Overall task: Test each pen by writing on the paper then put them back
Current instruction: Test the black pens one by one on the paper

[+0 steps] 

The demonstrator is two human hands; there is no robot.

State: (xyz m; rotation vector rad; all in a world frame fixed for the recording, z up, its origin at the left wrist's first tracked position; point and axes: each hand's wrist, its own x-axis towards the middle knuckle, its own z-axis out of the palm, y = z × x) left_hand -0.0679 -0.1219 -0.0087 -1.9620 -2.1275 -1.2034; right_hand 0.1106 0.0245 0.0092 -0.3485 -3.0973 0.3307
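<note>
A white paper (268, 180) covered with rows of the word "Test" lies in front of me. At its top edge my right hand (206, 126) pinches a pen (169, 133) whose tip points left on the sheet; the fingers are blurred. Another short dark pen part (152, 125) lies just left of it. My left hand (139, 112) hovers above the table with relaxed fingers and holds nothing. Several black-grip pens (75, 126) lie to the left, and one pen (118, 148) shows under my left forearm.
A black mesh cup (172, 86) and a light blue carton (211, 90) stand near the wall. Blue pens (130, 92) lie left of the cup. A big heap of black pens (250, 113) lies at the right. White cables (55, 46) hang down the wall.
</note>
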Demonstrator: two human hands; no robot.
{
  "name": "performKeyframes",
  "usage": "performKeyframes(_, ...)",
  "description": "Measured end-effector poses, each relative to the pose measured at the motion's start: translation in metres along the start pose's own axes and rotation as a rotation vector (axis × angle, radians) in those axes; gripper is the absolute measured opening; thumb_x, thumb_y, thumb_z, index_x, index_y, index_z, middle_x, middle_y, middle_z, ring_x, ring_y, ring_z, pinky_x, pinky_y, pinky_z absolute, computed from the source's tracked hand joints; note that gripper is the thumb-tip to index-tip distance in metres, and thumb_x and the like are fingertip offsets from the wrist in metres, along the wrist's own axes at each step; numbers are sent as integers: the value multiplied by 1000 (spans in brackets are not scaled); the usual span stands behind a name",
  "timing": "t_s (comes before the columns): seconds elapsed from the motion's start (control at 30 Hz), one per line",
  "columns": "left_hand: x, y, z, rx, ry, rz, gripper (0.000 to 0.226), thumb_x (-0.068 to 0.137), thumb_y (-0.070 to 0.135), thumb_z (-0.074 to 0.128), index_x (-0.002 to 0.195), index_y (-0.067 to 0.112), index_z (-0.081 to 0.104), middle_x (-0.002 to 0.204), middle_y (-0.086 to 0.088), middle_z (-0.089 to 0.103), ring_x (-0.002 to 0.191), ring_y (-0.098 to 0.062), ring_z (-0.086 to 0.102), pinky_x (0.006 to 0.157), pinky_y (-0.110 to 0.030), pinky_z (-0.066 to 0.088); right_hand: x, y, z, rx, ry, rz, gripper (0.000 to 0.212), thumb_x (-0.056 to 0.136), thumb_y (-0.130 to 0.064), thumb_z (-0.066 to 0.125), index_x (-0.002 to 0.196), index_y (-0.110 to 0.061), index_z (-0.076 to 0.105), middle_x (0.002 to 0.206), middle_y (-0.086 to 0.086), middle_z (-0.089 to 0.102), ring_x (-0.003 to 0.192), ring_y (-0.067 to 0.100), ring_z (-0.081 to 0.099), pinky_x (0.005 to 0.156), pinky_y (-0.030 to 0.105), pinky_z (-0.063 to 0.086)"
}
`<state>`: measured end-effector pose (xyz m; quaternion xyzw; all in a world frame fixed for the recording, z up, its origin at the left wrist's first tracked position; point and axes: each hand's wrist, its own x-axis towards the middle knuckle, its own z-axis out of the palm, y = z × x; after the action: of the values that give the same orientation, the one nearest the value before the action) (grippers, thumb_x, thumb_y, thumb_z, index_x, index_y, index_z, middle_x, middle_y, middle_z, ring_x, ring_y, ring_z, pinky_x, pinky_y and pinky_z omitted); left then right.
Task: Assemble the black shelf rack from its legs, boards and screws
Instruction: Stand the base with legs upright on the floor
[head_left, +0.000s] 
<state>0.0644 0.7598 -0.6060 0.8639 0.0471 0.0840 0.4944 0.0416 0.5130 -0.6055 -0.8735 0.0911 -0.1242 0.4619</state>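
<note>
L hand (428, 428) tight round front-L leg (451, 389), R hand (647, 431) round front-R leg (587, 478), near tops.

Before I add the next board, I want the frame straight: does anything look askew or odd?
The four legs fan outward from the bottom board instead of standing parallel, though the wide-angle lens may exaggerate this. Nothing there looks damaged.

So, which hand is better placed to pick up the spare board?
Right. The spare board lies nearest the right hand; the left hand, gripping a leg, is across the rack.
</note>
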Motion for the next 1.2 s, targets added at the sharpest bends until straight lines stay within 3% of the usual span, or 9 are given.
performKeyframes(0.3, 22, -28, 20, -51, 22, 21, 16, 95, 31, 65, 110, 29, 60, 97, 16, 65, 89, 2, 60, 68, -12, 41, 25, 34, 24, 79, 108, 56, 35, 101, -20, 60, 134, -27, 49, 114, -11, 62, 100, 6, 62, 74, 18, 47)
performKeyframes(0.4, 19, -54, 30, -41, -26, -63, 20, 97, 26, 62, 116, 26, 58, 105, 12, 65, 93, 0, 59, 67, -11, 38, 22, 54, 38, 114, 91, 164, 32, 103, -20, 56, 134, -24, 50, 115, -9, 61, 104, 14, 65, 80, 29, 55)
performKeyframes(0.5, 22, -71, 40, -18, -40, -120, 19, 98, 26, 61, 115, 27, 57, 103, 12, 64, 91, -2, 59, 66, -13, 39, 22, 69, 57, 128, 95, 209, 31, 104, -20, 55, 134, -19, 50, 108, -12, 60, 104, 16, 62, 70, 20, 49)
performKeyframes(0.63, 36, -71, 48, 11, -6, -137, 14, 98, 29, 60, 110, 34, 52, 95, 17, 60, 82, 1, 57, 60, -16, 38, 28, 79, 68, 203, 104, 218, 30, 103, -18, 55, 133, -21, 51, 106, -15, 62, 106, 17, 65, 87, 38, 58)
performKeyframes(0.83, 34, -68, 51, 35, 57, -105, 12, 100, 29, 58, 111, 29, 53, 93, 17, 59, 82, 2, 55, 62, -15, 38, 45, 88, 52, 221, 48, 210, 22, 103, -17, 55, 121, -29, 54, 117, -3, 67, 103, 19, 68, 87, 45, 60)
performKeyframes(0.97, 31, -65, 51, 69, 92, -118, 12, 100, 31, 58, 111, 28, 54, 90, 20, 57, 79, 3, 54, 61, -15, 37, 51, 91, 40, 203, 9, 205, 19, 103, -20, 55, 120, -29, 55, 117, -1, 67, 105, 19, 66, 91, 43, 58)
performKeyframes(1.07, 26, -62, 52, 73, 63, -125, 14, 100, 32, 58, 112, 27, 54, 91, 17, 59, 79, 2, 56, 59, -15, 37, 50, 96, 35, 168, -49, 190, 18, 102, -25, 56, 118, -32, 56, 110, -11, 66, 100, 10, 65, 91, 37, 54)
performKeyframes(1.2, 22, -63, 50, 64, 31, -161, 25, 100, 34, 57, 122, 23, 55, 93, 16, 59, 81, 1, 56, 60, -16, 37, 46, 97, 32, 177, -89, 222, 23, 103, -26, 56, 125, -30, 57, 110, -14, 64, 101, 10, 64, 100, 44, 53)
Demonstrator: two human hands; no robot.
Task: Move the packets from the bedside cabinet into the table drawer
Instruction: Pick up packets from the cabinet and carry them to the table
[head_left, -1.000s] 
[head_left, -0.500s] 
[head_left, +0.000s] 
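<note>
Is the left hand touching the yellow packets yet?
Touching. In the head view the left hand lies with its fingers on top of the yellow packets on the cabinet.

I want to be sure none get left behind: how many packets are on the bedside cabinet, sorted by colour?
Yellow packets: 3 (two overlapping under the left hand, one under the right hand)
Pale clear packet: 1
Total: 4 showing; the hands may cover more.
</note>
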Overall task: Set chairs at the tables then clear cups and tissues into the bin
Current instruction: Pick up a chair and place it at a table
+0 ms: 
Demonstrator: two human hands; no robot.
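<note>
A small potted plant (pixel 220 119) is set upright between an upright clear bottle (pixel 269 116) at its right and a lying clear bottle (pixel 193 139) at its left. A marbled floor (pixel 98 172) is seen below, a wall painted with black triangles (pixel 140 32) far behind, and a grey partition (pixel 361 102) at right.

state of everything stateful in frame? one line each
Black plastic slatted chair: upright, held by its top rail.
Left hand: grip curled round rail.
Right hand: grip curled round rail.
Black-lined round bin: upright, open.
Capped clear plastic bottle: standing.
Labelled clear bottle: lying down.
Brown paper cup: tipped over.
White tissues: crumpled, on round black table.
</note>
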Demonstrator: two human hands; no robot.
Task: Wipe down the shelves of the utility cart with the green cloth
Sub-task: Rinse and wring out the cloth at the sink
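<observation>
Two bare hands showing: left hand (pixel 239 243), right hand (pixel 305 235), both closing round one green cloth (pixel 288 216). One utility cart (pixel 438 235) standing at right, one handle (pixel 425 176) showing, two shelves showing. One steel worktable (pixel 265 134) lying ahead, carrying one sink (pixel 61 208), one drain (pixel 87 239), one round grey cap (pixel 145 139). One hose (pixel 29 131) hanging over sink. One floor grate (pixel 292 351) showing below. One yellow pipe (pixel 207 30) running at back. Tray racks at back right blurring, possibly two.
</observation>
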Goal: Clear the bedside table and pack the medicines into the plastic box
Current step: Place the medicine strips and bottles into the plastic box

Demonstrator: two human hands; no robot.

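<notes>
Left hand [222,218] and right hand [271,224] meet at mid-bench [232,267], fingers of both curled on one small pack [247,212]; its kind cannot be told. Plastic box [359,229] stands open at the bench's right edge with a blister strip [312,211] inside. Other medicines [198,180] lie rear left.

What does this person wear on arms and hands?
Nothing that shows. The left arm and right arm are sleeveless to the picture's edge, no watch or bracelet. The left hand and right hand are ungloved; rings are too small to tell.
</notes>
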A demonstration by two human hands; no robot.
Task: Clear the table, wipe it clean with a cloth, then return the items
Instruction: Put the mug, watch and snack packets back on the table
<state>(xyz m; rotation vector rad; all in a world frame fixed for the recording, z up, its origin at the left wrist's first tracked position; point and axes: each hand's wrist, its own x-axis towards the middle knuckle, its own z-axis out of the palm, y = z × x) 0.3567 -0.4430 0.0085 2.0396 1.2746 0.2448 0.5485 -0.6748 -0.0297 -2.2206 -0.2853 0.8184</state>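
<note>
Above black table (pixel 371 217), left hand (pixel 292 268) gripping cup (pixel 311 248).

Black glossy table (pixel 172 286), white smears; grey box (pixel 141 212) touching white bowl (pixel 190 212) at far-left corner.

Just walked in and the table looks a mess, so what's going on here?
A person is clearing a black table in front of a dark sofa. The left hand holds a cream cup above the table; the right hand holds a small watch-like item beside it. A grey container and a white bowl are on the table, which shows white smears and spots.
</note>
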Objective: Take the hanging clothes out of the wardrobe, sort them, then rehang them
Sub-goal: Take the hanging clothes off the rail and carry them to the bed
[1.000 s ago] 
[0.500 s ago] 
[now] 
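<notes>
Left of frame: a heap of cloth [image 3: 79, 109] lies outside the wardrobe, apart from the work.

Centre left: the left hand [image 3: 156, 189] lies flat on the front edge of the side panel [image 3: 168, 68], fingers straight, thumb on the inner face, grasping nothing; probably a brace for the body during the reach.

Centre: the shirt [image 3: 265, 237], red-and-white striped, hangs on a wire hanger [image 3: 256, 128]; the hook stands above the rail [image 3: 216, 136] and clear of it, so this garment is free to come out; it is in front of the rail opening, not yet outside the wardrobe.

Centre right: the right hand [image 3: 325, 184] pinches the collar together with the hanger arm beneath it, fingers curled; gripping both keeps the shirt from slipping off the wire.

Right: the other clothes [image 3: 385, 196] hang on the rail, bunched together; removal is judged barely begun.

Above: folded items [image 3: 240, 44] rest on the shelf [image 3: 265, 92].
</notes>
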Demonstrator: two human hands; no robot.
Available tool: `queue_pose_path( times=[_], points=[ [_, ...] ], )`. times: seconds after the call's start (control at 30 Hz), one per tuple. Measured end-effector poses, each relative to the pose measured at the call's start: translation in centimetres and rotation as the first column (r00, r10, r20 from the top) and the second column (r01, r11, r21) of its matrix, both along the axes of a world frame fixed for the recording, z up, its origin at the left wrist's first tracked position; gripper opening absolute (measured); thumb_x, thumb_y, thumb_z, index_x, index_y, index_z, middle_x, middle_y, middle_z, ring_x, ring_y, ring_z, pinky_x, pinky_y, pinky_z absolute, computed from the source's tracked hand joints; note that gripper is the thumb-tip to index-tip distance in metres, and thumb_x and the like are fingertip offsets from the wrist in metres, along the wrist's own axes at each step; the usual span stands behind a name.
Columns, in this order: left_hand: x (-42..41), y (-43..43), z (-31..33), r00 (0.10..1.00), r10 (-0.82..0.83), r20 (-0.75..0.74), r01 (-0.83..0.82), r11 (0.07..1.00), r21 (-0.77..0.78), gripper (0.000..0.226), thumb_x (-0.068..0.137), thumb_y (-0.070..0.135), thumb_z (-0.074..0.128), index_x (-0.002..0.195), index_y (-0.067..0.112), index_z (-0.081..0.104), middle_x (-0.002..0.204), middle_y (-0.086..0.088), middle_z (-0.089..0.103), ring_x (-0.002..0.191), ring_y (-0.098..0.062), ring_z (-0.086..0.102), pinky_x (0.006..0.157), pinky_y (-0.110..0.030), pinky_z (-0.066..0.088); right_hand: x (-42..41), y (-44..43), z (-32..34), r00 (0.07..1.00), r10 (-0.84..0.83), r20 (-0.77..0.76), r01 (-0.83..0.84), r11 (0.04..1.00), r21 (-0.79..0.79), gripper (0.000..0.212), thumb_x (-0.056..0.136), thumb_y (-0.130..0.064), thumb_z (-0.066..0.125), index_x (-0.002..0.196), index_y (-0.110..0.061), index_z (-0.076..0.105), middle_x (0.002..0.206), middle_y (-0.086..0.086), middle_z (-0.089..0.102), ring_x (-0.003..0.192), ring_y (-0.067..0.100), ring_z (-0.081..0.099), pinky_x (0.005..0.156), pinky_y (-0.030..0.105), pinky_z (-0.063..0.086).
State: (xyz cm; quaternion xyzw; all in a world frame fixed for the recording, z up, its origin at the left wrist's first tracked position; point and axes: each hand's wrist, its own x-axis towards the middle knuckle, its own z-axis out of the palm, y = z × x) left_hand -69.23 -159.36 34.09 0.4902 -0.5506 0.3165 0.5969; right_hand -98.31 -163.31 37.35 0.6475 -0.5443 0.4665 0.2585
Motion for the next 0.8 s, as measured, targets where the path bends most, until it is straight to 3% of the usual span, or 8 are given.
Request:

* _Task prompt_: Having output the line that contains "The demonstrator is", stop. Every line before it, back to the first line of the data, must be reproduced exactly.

* _Task output_:
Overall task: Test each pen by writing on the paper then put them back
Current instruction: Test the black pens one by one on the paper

[+0 steps] 

The demonstrator is two human hands; there is no robot.

What was requested is fully covered by this answer.